BOOK: Christmas With Anne by LM Montgomery

Christmas With Anne and Other Holiday Stories by LM Montgomery, 220 pages

Canadian Book Challenge; Christmas Spirit Reading Challenge

LM Montgomery was a very prolific author. Twenty novels, and tons of short stories; there have been eleven collections of her short stories published. Many are themed, like this collection of Christmas tales. LM wrote for the masses, selling her short stories where she could, often at the magazines request including a moral or lesson in her holiday stories. This makes some of her stories a tad predictable or sentimental, but readers do like these themes in their Christmas stories (see The Christmas Shoes), so if you are looking for Christmas stories, you can't go wrong with LM and her optimistic view and outlook, amidst the sad and downtrodden.

Christmas with Anne doesn't disappoint, including "Matthew Insists on Puffed Sleeves", and "Katherine Brooke Comes to Green Gables," chapters from the Anne series. Both bring tears when fans of the series read them, knowing all the back stories of Anne. When Katherine complains to Anne that [Anne] couldn't know what it was like to not be wanted, as Anne is ensconced in Green Gables full of love, fans know that Anne could very easily have turned out to be like Katherine. And Matthew buying Anne the puffed sleeves? Well, every mention of Matthew and his adoration of Anne does me in.

The other stories vary in success, but as a whole, they work. Collected  together, plot themes develop - feuds forgiven after accidental apologies, and awareness of the blessings in your life.Other than the Anne stories, my favorite was "The Unforgotten One", about not judging what others are thinking or feeling, or who they might be missing.

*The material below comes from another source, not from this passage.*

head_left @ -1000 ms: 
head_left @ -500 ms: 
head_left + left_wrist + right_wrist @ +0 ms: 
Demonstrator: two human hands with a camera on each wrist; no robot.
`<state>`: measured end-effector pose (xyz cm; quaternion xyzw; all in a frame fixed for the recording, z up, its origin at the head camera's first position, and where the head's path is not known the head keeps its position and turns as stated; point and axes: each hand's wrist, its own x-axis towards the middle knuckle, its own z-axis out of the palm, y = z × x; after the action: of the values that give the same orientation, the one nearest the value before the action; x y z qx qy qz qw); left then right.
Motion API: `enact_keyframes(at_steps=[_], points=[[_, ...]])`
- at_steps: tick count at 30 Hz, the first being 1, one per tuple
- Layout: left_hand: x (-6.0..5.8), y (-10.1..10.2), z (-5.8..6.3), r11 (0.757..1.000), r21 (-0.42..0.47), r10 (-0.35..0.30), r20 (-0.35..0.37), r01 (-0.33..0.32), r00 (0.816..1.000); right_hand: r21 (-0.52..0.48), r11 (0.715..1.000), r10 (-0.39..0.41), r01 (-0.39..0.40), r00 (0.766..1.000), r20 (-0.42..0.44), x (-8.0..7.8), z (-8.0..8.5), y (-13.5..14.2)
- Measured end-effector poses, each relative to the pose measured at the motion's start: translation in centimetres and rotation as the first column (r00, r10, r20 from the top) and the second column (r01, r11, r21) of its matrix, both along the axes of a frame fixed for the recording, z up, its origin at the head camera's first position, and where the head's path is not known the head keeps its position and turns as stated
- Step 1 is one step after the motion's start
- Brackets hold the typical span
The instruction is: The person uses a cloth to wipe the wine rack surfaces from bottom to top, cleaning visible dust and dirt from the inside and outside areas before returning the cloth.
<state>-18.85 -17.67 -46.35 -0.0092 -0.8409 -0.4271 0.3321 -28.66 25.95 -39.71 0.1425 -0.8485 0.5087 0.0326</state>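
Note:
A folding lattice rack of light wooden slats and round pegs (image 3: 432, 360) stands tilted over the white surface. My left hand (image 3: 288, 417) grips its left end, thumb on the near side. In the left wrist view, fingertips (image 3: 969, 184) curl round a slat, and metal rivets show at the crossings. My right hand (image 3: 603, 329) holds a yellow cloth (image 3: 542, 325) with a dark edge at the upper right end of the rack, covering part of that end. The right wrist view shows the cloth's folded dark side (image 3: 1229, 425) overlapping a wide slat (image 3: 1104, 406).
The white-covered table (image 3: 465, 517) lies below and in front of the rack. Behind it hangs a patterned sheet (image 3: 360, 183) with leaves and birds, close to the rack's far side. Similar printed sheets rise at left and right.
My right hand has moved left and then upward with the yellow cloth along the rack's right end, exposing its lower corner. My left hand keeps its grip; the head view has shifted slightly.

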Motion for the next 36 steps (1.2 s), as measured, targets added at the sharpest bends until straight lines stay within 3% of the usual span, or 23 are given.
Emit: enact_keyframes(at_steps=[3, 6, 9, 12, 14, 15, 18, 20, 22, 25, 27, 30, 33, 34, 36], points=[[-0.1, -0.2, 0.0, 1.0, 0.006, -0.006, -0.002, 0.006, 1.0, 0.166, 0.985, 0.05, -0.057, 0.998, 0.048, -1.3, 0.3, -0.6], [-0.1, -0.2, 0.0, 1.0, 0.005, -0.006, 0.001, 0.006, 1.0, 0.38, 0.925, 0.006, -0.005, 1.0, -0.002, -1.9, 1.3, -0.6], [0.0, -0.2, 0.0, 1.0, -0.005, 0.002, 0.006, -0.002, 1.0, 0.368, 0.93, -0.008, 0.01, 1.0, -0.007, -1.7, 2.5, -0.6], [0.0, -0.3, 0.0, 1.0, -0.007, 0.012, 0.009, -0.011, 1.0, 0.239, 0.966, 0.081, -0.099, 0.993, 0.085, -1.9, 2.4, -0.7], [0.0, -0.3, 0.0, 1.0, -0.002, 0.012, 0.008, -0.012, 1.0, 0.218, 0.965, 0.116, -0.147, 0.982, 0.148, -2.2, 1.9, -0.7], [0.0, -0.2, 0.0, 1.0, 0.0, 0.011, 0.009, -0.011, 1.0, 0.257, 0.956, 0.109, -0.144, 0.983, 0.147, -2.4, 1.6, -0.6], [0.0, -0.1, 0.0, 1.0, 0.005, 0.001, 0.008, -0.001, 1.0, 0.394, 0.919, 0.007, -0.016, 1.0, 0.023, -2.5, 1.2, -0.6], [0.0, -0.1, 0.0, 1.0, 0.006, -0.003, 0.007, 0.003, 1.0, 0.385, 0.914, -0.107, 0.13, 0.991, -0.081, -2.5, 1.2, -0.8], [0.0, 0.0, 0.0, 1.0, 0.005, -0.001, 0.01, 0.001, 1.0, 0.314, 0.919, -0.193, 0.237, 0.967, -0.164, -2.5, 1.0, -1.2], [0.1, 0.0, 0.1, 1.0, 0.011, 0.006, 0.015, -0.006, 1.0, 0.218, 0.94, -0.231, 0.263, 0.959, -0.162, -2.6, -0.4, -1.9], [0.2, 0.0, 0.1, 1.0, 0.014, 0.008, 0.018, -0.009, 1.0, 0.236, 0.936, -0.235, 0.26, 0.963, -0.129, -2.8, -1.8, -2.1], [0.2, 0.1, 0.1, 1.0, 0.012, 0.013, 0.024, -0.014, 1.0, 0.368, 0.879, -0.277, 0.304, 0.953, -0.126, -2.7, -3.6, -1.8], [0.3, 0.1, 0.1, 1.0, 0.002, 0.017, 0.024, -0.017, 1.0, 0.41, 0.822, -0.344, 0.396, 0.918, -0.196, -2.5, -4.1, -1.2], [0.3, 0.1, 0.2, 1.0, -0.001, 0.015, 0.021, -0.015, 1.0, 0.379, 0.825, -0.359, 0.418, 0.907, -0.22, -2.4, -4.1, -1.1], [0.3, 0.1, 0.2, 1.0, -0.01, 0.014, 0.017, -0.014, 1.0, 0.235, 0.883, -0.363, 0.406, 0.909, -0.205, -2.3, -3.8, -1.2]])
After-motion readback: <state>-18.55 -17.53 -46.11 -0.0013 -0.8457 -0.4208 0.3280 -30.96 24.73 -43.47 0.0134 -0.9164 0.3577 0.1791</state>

All in all, they are perfect for Christmas. Short, fluffy, full of love and pathos and Christmas spirit.As an added bonus, my edition was lovely. Nice sizing, with a sturdy cover - a cross between a mass market paperback and a trade paperback. It will become a new Christmas tradition.

Friday, December 16, 2011

BOOK: An Irish Country Village by Patrick Taylor

An Irish Country Village by Patrick Taylor, 420 pages

Irish Reading Challenge; 2nds Challenge

I meant to read An Irish Country Christmas this month, but I like to read my series in order and this had to be read first. I read the first in the series, An Irish Country Doctor back in March, and was completely charmed. The second book was actually a little better, as the characters were already met and established. The book picks up just days after the last book, and only continues for the next few weeks, as Dr Barry Laverty is still getting established in Ballybucklebo.

Not much really happens, but it was an easy, light read, perfect for picking up during this busy season, or when standing in line at a checkout. I've actually discovered I don't mind waiting at checkouts if I have a book with me, because I'm not there, noticing the time, or the bad service. I'm where ever my book is taking me - the tiny village of Ballybucklebo in Northern Ireland, circa 1964. I even turned down the opportunity to move up in a line when I only had one item, because I knew I'd enjoy the time in the book.

This book reminds me of some other book, or television show, which I can't seem to remember. It get compared to James Herriot's vet series. It's funny, predictable, charming, and a wonderful way to spend a week reading. I may get to that next book sooner rather than later.

Thursday, December 15, 2011

BOOKING THROUGH THURSDAY: character or plot?

Booking Through Thursday (BTT) asks:  "What’s more important to you? Real, three-dimensional, fleshed-out fascinating characters?  Or an amazing, page-turning plot?  (Yes, I know, they are both important. But if you had to pick one as being more important than the other?)"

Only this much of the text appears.